**** Information

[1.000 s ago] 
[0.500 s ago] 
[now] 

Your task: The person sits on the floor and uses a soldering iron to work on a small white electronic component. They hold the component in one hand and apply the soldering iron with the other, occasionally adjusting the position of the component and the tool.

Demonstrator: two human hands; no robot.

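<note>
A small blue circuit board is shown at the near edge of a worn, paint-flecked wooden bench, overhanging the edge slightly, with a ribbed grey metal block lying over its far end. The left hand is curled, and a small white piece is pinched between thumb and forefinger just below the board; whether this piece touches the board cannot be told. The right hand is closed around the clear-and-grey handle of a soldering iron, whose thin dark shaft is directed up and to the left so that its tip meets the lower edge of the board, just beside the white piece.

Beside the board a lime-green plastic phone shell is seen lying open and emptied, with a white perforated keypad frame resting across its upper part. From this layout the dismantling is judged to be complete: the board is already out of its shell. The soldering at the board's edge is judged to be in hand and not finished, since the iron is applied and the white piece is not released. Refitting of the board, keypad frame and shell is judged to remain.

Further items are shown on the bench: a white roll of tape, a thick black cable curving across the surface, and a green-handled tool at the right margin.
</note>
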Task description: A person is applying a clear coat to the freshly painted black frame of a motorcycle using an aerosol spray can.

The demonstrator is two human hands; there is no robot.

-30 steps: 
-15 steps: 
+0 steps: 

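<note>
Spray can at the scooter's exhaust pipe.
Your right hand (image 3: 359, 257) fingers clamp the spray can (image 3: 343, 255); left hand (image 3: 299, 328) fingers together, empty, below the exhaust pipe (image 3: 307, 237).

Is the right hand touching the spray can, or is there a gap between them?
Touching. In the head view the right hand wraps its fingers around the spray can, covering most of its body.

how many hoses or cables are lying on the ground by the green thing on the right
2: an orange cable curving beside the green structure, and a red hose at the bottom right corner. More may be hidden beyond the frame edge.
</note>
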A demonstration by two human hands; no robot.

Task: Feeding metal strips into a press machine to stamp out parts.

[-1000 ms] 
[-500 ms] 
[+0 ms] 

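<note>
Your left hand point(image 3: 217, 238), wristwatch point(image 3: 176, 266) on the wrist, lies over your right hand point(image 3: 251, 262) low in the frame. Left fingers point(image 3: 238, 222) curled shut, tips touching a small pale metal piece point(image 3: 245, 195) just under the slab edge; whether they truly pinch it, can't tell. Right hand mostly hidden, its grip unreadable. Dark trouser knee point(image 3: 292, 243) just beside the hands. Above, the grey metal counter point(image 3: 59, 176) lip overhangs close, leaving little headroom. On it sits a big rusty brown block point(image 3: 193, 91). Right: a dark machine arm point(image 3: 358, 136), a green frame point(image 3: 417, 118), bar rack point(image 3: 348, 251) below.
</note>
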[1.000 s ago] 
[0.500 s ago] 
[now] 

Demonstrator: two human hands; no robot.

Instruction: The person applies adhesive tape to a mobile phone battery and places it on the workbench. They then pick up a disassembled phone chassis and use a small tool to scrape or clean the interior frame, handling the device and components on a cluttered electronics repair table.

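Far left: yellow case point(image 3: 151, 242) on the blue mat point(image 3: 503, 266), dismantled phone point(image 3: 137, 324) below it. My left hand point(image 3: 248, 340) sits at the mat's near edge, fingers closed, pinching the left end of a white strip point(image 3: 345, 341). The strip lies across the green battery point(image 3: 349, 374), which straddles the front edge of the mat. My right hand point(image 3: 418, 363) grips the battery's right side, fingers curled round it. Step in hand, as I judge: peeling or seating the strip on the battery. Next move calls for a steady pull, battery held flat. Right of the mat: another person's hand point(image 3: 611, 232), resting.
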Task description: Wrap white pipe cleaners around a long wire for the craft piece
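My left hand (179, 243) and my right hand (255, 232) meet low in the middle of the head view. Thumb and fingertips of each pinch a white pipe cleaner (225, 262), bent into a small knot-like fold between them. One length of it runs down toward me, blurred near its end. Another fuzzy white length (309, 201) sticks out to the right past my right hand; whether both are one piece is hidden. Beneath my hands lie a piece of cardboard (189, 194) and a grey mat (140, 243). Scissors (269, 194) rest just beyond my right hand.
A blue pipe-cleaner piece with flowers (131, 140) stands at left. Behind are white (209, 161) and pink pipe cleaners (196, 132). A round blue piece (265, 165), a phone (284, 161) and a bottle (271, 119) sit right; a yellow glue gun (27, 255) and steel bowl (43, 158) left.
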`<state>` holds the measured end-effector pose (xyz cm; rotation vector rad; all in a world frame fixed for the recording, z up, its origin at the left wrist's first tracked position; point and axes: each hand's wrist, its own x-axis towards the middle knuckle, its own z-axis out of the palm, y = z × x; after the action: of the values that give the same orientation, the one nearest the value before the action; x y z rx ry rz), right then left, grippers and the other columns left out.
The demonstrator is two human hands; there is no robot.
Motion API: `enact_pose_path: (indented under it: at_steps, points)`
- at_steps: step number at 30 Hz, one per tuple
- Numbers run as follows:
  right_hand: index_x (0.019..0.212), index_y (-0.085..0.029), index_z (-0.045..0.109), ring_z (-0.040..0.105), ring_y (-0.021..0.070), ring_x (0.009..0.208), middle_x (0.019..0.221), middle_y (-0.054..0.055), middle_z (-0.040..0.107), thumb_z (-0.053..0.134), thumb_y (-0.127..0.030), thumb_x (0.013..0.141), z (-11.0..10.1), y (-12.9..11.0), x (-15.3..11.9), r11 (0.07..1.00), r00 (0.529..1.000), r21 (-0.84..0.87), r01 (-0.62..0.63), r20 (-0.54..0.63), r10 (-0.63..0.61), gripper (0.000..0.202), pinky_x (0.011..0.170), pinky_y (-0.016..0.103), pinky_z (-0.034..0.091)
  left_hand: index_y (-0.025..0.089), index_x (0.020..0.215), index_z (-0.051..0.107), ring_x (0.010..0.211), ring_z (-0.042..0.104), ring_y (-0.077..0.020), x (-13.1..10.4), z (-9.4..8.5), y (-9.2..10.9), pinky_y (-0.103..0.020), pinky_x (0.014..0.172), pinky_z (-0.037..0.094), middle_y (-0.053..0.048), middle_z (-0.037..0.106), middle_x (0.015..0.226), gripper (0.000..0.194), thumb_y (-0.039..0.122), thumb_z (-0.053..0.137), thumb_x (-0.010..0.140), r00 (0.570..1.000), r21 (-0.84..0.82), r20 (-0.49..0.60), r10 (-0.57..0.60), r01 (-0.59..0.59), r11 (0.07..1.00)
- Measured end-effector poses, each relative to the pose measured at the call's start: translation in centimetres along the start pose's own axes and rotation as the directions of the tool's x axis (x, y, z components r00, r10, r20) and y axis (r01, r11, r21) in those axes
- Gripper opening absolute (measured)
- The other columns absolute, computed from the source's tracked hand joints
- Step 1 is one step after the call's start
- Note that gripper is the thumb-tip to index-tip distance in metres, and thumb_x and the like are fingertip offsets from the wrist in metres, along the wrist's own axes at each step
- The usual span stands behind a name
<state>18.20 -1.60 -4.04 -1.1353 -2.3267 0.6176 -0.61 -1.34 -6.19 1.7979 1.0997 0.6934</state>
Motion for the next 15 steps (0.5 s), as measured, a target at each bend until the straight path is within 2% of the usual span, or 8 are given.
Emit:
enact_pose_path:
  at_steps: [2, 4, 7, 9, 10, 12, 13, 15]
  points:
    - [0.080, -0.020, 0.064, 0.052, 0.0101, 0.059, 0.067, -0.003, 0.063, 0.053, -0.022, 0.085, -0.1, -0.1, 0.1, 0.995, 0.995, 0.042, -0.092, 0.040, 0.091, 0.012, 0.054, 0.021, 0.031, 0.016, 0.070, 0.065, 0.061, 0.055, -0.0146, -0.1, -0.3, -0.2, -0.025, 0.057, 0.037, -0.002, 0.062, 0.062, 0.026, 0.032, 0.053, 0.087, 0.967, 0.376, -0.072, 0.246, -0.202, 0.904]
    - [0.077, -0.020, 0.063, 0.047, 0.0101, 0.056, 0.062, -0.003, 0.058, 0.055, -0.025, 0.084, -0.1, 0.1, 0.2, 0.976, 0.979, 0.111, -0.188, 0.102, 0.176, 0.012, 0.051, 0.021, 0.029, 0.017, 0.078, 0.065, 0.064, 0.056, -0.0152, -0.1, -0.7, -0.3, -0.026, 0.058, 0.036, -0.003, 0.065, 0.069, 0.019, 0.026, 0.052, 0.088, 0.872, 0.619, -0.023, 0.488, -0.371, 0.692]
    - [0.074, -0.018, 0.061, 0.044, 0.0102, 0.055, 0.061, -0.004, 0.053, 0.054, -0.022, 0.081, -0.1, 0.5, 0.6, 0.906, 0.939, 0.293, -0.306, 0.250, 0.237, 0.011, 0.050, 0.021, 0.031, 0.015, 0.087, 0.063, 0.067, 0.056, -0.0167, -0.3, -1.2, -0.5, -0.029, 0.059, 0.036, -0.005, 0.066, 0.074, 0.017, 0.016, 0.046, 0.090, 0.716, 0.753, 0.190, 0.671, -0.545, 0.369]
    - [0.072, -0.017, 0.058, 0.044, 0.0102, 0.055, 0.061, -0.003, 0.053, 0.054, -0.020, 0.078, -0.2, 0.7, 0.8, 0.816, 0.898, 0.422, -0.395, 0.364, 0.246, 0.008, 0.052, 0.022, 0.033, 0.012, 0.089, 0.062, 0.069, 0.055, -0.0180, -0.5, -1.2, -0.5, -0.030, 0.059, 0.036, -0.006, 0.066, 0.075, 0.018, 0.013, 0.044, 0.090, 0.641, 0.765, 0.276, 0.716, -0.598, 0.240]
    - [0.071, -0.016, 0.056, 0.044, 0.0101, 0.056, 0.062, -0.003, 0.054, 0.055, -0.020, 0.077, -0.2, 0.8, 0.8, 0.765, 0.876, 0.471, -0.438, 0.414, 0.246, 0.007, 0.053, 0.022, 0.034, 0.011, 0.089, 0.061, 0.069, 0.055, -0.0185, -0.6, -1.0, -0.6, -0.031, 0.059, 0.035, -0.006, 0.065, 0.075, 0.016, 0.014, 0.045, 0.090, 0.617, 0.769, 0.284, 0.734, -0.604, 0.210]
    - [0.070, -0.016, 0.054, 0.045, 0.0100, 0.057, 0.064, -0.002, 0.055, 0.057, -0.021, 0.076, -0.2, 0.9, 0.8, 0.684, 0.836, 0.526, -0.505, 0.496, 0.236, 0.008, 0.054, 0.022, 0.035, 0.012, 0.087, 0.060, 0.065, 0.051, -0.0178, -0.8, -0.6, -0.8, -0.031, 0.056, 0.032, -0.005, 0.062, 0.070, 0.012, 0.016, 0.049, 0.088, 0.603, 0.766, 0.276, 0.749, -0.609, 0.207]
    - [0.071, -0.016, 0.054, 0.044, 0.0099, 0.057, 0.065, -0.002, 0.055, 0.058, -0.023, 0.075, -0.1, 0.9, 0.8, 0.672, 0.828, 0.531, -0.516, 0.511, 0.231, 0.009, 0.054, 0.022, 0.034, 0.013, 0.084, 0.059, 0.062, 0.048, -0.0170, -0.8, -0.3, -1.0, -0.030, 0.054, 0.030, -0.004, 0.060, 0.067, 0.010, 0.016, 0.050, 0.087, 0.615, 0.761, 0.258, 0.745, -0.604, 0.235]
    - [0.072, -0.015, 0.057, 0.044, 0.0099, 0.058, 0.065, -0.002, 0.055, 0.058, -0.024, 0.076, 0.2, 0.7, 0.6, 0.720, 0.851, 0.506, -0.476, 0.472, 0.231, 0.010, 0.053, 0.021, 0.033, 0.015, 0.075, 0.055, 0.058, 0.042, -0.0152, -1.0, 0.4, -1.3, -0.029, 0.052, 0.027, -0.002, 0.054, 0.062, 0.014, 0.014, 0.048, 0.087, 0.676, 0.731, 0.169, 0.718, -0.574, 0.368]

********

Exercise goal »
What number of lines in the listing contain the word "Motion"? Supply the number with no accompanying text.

Answer to this exercise »
2